This chapter explains how to configure the Oracle GoldenGate Adapter for writing flat files by setting user exit parameters and file writer properties.
This chapter includes the following sections:
Figure Section 5.1, "Typical Configuration For Writing Flat Files," shows a typical configuration for an Oracle GoldenGate Application Adapters that is writing flat files. Transactions are captured from the source database by a Primary Extract process that writes the data to an Oracle GoldenGate trail. A Data Pump Extract is then used to send the transactions to a trail that will be read by the Adapter Extract. The user exit library that is associated with the Adapter Extract writes the data to flat files that have been formatted for a third party application.
To configure the source database system:
GGSCI > ADD EXTRACT pump, EXTTRAILSOURCE dirdat/aa GGSCI > ADD RMTTRAIL dirdat/bb, EXTRACT pump, MEGABYTES 20
To configure the data integration:
GGSCI > ADD EXTRACT ffwriter, EXTTRAILSOURCE dirdat/bb
The sample process names and trail names used above can be replaced with any valid name. Process names must be 8 characters or less, trail names must be two characters.
Figure 5-1 Typical Configuration For Writing Flat Files
The user exit Extract parameters (ffwriter.prm
) are as follows:
Parameter | Description |
---|---|
EXTRACT FFWRITER |
All Extract parameter files start with the Extract name.
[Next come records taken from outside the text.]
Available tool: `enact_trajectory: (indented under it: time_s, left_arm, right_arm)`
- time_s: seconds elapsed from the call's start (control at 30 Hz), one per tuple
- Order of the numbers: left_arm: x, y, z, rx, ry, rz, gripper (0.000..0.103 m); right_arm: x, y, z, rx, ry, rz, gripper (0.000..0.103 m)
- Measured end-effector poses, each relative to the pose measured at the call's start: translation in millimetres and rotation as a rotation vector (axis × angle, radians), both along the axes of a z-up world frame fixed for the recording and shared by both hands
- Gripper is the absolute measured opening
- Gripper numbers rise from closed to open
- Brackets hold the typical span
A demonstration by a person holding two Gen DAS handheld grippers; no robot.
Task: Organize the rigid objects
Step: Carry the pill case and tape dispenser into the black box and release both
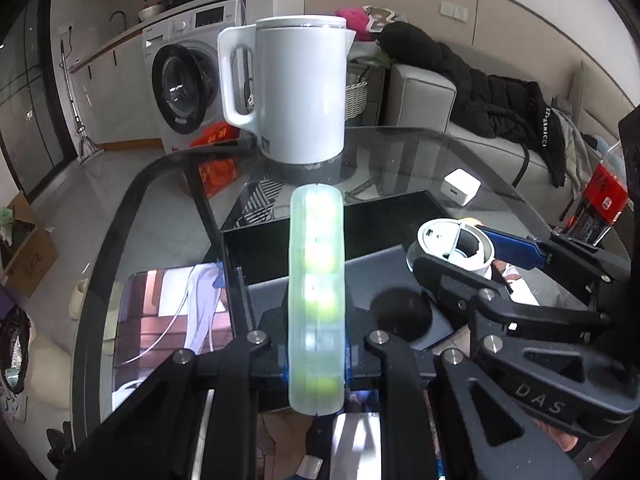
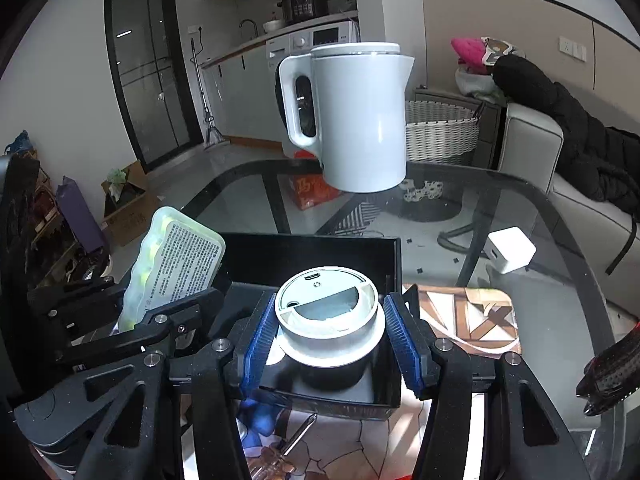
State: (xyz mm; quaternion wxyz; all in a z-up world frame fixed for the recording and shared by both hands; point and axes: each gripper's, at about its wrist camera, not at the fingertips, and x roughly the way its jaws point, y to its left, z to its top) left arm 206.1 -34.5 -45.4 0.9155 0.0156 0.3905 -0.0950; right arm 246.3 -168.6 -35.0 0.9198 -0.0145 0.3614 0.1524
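Your left gripper (image 1: 316, 376) is clamped on a pale green pill case (image 1: 317, 300), whose lower end and the blue pads stay mostly hidden behind it; its contents blur into green blobs. Your right gripper (image 2: 330, 344) pinches a white round cup lid (image 2: 328, 316) between both blue pads, above the black tray (image 2: 312, 252). The tray floor is obscured. The white kettle (image 2: 360, 120) stands beyond, on the glass table (image 2: 520, 208).

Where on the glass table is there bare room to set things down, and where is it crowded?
Free: bare glass between the kettle, the white cube and the black tray. Crowded: over the tray, where the left gripper and right gripper hold their items side by side.
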Motion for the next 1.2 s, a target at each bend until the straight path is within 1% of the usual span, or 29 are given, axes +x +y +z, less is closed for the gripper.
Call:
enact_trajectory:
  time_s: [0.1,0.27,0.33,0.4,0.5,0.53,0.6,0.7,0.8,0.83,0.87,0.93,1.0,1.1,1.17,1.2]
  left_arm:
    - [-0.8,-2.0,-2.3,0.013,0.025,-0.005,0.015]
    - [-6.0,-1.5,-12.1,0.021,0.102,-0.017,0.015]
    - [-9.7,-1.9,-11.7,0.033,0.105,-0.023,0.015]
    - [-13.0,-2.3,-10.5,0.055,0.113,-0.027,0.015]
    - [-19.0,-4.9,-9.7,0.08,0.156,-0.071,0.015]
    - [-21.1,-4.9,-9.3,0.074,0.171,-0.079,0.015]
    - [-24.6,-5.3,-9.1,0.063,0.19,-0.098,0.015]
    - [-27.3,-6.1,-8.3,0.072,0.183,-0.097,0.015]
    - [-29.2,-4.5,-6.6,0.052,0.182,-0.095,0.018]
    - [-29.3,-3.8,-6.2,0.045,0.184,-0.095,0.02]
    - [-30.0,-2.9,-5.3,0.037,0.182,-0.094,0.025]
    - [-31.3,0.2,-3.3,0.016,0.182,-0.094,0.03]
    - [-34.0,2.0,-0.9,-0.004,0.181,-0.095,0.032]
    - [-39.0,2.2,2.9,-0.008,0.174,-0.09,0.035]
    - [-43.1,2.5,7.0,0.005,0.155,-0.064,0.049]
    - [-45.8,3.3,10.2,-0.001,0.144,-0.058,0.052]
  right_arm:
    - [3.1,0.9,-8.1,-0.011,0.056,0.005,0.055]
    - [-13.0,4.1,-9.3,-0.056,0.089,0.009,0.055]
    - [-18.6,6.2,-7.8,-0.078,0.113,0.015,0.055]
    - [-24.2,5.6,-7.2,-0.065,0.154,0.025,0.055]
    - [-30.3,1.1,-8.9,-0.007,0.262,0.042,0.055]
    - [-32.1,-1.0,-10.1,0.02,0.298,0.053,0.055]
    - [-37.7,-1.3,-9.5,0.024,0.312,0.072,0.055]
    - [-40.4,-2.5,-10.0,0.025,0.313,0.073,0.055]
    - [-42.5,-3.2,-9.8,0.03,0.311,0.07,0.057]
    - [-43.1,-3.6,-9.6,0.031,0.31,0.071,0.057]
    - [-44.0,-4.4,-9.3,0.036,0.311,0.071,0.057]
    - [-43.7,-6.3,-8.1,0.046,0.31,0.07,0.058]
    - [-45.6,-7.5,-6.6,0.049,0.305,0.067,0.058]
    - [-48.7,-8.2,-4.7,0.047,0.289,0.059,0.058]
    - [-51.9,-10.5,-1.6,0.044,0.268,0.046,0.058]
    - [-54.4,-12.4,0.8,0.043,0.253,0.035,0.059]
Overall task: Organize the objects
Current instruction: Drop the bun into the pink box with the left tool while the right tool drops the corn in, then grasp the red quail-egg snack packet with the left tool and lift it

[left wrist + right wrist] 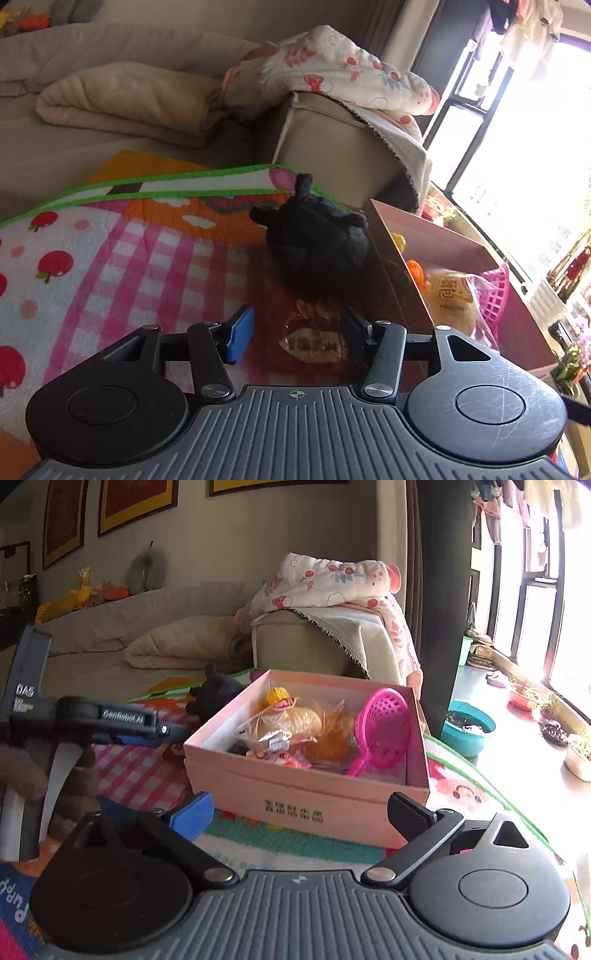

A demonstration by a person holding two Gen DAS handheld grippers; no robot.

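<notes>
In the left wrist view my left gripper (pixel 297 336) is shut on a see-through red snack packet (pixel 314 341) with gold print, held just above the play mat (pixel 110 266). A black plush toy (pixel 317 240) lies on the mat right beyond it, against the pink box (pixel 424 232). From the right wrist view the pink box (pixel 306 801) stands open. It holds a bread bag (pixel 288 720), a pink plastic sieve (pixel 384 727) and small toys. My right gripper (pixel 303 812) is open and holds nothing, just in front of the box's near wall. The left gripper (pixel 162 734) reaches in from the left.
A beige sofa (pixel 110 627) with a folded blanket (pixel 177 646) and a floral quilt (pixel 332 579) on its arm rises behind the mat. A teal basin (pixel 467 727) and potted plants (pixel 528 694) stand on the floor by the bright window. A gloved hand (pixel 22 775) is at the left edge.
</notes>
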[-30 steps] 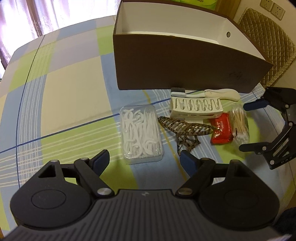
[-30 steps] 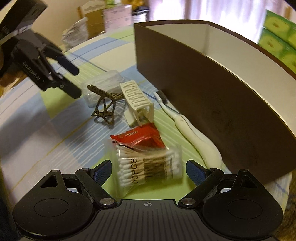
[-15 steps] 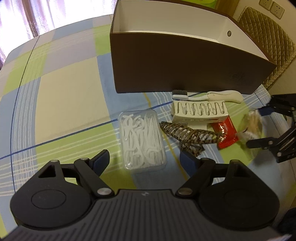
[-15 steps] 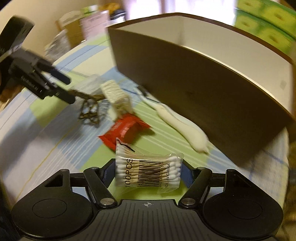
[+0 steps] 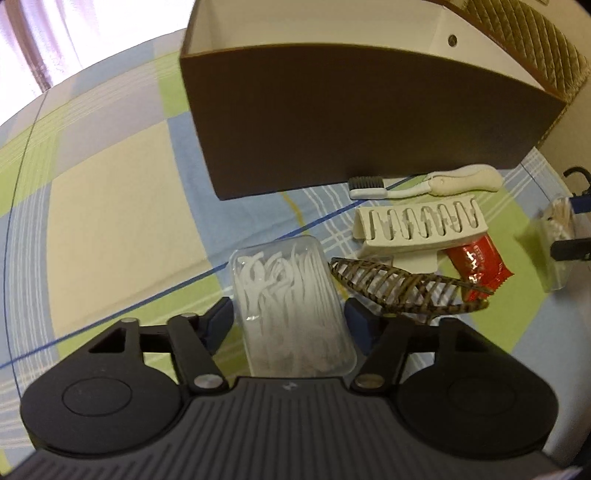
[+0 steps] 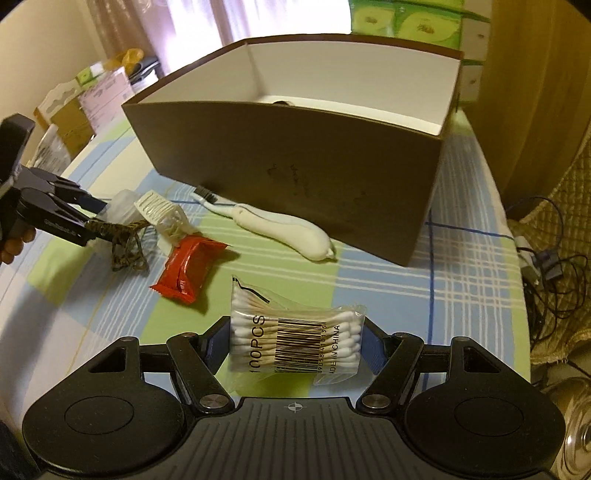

In this case it is the user exit's file writer name. |
SOURCEDEFS dirdef/hr_ora.def |
A source definitions file to determine trail contents. |
CUSEREXIT flatfilewriter.dll CUSEREXIT PASSTHRU, INCLUDEUPDATEBEFORES, PARAMS ffwriter.properties |
The CUSEREXIT parameter options:
|
TABLE HR.*; |
Specifies a list of tables to process. |
The user exit reads properties from the file identified in CUSEREXIT
PARAMS
. The default is to read from ffwriter.properties
.
The properties file contains details of how the user exit should operate. For more information on individual properties see Chapter 8, "Flat File Properties."
To take best advantage of the micro-batch capabilities, customers should do the following in their data integration tool:
Wait on the control file
Read list of files to process from the control file
Rename the control file
Iterate over the comma-delimited list of files read from the control file
Process each data file, deleting the data file when complete
Delete the renamed control file
On startup, the data integration tool should check for the renamed control file to see if it needs to recover from previously failed processing
When the control file is renamed, the user exit will write a new one on the first file rollover, which will contain the list of files for the next batch.
If the user exit has been configured to also output a summary file, the data integration tool can optionally also read that summary file and cross-check the number of operations it has processed with the data in the summary file for each processed data file.
Data files are produced by configuring a writer in the user exit properties. A single user exit properties file can have multiple writers, which allows for the generation of multiple differently formatted output data files for the same input data.
Writers are added by name to the goldengate.flatfilewriter.writers
property. For example:
goldengate.flatfilewriter.writers=dsvwriter,diffswriter,binarywriter
The remainder of the properties file contains detailed properties for each of the named writers where the properties are prefixed by the writers name. For example:
dsvwriter.files.onepertable=true binarywriter.files.onepertable=false binarywriter.files.oneperopcode=true
Each writer can output all the data to a single (rolling) data file, or produce one (rolling) data file per input table or operation type. This is controlled by the files.onepertable
and files.oneperopcode
properties as shown in the example above.
The data written by each writer can be in one of two output formats controlled by the mode property. This can either be:
DSV – Delimiter Separated Values
LDV – Length Delimited Values
For example:
dsvwriter.mode=dsv binarywriter.mode=ldv
When data files are first written to disk, they have a temporary extension. Once the file meets rollover criteria, the extension is switched to the rolled extension. If control files are used, the final file name is added to the list in the control file, creating the control file if necessary. Also, if a file level statistics summary is being generated, it will be created upon rollover of the file.
The output directory (for data files and control files separately), temporary extension, rolled extension, control extension and statistical summary extension can all be configured through properties. For output configuration details see Section 8.2.2, "Output File Properties."
Each data file that is written follows a naming convention which depends on the output style. For files written one per table, the name includes the table name, for example:
MY.TABLE_2013-08-03_11:30:00_data.dsv
For files written with all data in one file, the name does not include the table name, for example:
output_2013-08-03_11:30:00_data.dsv
In addition to the basic data contents, additional metadata columns can be added to the output data to aid in data consumption. This includes the schema (owner) and table information, source commit timestamp, Oracle GoldenGate read position and more. For a detailed description of metadata columns see Section 8.2.4.8, "Metadata Columns."
The contents of the data file depend on the mode, the input data, and the various properties determining which (if any) metadata columns are added, whether column names are included, whether before images are included etc. For full details of all properties governing the output data see section Section 8.2.4, "Data Content Properties."